+++ Input data
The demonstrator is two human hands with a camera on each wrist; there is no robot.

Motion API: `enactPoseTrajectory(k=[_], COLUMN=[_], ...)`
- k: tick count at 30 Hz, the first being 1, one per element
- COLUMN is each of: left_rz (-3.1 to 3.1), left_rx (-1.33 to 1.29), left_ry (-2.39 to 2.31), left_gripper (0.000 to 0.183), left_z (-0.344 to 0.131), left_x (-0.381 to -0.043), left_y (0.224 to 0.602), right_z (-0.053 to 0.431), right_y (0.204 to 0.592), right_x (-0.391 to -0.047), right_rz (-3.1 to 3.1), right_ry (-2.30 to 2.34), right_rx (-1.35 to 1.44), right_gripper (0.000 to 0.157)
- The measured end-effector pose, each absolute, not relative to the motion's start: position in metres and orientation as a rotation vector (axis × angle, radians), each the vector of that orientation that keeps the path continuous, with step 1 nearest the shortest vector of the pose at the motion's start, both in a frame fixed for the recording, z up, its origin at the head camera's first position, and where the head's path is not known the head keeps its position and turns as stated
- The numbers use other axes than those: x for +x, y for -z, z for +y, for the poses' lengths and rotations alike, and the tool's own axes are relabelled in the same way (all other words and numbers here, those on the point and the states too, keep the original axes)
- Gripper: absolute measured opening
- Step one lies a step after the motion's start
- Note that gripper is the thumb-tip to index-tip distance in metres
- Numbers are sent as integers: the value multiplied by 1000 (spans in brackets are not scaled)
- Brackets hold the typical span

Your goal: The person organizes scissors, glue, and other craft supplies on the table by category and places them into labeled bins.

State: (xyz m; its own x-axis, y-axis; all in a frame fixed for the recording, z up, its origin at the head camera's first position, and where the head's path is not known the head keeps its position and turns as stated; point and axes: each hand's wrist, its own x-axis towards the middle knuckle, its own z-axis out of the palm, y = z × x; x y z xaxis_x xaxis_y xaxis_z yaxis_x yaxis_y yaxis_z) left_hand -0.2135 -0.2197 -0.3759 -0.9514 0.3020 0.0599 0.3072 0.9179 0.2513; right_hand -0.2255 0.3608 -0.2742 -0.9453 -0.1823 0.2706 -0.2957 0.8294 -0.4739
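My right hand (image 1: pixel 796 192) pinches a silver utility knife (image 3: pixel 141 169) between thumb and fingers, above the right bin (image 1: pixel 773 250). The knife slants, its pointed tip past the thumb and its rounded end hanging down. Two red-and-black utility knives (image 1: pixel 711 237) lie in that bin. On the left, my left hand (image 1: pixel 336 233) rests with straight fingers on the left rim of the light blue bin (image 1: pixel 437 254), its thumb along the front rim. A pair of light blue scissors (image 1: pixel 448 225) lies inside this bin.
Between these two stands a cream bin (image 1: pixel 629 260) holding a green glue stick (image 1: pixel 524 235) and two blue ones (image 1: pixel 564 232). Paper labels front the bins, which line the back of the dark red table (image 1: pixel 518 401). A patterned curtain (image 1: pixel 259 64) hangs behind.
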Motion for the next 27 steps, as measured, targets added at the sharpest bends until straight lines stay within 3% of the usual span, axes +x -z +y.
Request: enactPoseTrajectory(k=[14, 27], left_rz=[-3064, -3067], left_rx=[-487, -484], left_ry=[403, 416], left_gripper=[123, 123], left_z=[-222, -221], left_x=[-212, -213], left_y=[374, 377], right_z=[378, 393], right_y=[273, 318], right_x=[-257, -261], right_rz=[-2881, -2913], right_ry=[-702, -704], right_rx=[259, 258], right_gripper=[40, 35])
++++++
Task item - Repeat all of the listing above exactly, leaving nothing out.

Answer to this problem -
The demonstrator is two human hands with a camera on each wrist; there is no robot.

Motion API: `enactPoseTrajectory(k=[_], COLUMN=[_], ...)`
- k: tick count at 30 Hz, the first being 1, one per element
- COLUMN is each of: left_rz (-3.1 to 3.1), left_rx (-1.33 to 1.29), left_ry (-2.39 to 2.31), left_gripper (0.000 to 0.183), left_z (-0.344 to 0.131), left_x (-0.381 to -0.043), left_y (0.224 to 0.602), right_z (-0.053 to 0.431), right_y (0.204 to 0.592), right_x (-0.391 to -0.047), right_rz (-3.1 to 3.1), right_ry (-2.30 to 2.34), right_rx (-1.35 to 1.44), right_gripper (0.000 to 0.157)
- The measured end-effector pose, each absolute, not relative to the motion's start: position in metres and orientation as a rotation vector (axis × angle, radians), each the vector of that orientation that keeps the path continuous, with step 1 nearest the shortest vector of the pose at the motion's start, both in a frame fixed for the recording, z up, its origin at the head camera's first position, and where the head's path is not known the head keeps its position and turns as stated
- The numbers use other axes than those: x for +x, y for -z, z for +y, for the poses' lengths and rotations alike, and the tool's own axes are relabelled in the same way (all other words and numbers here, those on the point and the states too, keep the original axes)
- Gripper: absolute measured opening
- Step one lies a step after the motion's start
- Note that gripper is the thumb-tip to index-tip distance in metres
- Numbers are sent as integers: the value multiplied by 1000 (spans in brackets are not scaled)
- Brackets hold the typical span

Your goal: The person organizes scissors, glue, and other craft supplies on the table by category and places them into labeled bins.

State: (xyz m; its own x-axis, y-axis; all in a frame fixed for the recording, z up, its origin at the head camera's first position, and where the head's path is not known the head keeps its position and turns as stated; point and axes: each hand's wrist, its own x-axis towards the middle knuckle, its own z-axis out of the palm, y = z × x; x y z xaxis_x xaxis_y xaxis_z yaxis_x yaxis_y yaxis_z) left_hand -0.2135 -0.2197 -0.3759 -0.9514 0.3020 0.0599 0.3072 0.9179 0.2513; right_hand -0.2255 0.3608 -0.2742 -0.9453 -0.1823 0.2706 -0.2957 0.8294 -0.4739
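My right hand (image 1: pixel 796 192) pinches a silver utility knife (image 3: pixel 141 169) between thumb and fingers, above the right bin (image 1: pixel 773 250). The knife slants, its pointed tip past the thumb and its rounded end hanging down. Two red-and-black utility knives (image 1: pixel 711 237) lie in that bin. On the left, my left hand (image 1: pixel 336 233) rests with straight fingers on the left rim of the light blue bin (image 1: pixel 437 254), its thumb along the front rim. A pair of light blue scissors (image 1: pixel 448 225) lies inside this bin.
Between these two stands a cream bin (image 1: pixel 629 260) holding a green glue stick (image 1: pixel 524 235) and two blue ones (image 1: pixel 564 232). Paper labels front the bins, which line the back of the dark red table (image 1: pixel 518 401). A patterned curtain (image 1: pixel 259 64) hangs behind.
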Motion for the next 27 steps, as measured, targets added at the sharpest bends until straight lines stay within 3% of the usual span, axes +x -z +y.
Request: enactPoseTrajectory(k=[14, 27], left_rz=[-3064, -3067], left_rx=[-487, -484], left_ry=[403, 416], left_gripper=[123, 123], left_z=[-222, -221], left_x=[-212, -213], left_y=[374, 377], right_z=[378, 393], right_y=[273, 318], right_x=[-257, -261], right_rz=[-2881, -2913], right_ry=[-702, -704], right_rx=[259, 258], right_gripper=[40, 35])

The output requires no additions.